▶ **EXERCISE BRIEF**: Would you filter these records and copy every line that has the word "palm"?

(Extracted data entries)
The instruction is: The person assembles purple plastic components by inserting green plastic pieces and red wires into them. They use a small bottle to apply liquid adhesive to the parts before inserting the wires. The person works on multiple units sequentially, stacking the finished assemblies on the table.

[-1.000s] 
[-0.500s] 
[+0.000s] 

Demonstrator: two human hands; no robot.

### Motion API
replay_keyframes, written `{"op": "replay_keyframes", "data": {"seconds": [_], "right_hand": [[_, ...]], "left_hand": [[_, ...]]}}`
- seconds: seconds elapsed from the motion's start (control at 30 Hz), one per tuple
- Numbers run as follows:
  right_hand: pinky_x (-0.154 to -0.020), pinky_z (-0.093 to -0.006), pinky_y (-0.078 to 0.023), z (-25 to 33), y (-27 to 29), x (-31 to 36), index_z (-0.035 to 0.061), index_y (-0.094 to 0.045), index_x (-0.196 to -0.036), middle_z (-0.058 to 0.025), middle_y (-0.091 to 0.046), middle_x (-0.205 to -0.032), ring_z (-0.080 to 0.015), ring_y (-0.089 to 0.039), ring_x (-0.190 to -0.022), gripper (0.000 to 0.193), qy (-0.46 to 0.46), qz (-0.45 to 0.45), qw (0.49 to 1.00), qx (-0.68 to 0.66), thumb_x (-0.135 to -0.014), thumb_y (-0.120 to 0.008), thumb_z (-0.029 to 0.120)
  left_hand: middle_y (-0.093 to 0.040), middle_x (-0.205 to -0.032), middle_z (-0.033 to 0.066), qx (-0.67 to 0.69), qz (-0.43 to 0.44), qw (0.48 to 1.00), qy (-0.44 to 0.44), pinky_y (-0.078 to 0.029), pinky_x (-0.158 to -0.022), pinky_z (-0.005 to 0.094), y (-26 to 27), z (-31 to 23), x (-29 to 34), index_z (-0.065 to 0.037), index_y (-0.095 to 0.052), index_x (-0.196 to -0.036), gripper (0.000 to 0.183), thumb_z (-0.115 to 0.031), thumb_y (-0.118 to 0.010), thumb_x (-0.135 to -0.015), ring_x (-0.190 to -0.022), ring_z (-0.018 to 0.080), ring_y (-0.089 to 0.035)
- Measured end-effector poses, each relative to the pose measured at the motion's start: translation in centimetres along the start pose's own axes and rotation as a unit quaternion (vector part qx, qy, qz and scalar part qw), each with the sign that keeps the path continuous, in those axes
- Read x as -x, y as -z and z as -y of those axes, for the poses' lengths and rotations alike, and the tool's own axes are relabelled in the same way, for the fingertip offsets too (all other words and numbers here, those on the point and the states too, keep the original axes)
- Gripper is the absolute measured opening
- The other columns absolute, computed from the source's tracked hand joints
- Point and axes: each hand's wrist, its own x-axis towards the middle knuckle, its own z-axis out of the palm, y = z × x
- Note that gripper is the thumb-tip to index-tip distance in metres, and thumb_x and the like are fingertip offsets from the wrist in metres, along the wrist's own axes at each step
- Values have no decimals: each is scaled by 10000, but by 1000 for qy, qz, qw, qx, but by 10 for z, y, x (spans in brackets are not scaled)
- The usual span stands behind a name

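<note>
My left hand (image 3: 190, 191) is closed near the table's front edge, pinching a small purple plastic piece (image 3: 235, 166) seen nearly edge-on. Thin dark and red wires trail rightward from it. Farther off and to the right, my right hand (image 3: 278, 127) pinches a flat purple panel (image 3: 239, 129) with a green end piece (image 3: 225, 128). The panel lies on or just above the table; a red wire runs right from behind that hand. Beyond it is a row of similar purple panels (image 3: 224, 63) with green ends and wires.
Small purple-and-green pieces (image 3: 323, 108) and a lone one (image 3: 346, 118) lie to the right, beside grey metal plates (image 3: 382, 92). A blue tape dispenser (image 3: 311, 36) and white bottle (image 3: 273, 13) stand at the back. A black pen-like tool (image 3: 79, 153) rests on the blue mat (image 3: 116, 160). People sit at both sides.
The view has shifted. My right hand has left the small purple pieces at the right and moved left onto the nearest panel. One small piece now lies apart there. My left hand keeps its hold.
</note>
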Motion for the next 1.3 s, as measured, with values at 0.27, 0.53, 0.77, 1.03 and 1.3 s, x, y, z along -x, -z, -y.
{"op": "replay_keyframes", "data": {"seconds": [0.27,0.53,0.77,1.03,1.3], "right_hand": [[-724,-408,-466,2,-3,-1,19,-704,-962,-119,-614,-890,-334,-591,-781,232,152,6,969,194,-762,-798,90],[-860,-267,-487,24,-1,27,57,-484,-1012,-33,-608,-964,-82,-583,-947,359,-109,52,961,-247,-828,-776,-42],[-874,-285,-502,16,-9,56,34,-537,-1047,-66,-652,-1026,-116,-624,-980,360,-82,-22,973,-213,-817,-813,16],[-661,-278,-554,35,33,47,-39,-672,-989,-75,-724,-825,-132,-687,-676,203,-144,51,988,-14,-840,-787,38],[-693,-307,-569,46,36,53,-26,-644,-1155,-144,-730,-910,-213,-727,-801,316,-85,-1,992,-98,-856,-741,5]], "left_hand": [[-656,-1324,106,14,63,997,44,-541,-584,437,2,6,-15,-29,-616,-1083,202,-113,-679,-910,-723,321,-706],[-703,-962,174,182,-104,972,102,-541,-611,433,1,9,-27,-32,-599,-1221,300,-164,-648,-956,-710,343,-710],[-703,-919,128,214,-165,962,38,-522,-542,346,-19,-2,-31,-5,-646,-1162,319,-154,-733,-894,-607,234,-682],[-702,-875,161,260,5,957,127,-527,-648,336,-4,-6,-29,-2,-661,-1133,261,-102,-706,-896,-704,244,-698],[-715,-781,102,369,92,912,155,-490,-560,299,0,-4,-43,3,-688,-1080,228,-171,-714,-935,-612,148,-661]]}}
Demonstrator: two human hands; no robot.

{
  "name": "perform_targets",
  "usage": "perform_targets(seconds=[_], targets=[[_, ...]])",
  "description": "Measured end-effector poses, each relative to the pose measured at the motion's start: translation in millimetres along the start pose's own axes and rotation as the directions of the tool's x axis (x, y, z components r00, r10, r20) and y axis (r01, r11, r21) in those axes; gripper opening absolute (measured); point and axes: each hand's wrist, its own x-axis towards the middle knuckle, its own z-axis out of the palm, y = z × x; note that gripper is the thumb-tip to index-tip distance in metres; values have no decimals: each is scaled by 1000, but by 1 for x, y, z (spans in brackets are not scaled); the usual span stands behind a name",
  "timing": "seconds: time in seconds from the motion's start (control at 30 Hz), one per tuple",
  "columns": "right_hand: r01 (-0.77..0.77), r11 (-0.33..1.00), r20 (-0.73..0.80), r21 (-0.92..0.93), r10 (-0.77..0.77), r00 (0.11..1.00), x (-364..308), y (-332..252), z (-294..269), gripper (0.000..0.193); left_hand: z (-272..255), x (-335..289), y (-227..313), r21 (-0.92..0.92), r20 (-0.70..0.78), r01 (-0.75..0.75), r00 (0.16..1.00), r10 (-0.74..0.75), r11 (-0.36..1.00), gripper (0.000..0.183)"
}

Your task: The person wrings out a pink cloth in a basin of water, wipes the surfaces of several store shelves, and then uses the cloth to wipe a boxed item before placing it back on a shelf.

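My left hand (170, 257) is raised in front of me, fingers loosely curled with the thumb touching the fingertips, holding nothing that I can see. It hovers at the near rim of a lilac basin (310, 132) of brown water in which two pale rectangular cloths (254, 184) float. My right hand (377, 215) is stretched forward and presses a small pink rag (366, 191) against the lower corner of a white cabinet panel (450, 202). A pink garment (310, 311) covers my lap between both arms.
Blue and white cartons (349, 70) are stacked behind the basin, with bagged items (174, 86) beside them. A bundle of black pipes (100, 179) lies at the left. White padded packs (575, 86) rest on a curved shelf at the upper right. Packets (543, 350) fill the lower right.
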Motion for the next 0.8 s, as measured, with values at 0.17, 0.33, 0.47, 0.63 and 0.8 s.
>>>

▶ **SOLUTION**:
- Point and axes: each hand's wrist, its own x-axis towards the middle knuckle, its own z-axis out of the palm, y = z × x
  "description": "Measured end-effector poses, each relative to the pose measured at the motion's start: translation in millimetres along the start pose's own axes and rotation as the directions of the tool's x axis (x, y, z components r00, r10, r20) and y axis (r01, r11, r21) in those axes; gripper opening absolute (measured); point and axes: each hand's wrist, its own x-axis towards the middle knuckle, its own z-axis out of the palm, y = z × x; note that gripper is the thumb-tip to index-tip distance in metres; values have no decimals: each is scaled by 1000, but by 1 for x, y, z (spans in brackets are not scaled); the usual span stands behind a name",

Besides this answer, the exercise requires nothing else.